TRY IT.
From the first line of the records through the line containing "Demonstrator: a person", retype every line exactly and nothing else.

(Excerpts from a dataset)
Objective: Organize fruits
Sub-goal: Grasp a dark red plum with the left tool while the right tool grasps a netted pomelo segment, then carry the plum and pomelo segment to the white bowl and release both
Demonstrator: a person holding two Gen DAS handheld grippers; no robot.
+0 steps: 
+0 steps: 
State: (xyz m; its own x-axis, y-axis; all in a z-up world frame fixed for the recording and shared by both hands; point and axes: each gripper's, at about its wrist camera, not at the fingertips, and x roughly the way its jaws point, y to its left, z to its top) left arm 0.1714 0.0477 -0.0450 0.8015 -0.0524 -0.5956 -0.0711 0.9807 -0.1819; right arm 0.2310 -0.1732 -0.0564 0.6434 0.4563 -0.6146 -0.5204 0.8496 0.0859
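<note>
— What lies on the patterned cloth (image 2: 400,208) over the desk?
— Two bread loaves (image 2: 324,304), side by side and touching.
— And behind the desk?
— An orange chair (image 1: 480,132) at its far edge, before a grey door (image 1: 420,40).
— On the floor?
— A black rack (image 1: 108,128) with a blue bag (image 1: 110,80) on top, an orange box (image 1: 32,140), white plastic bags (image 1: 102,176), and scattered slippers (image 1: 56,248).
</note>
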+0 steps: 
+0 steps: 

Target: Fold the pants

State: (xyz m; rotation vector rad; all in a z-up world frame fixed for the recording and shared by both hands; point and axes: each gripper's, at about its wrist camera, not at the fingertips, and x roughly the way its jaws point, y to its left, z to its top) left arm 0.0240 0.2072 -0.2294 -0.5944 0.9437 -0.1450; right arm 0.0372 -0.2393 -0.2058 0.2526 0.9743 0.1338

OUTPUT BELOW.
Objective: Organize fruits
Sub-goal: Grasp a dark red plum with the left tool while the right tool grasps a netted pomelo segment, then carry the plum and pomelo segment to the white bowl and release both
Demonstrator: a person holding two Gen DAS handheld grippers; no robot.

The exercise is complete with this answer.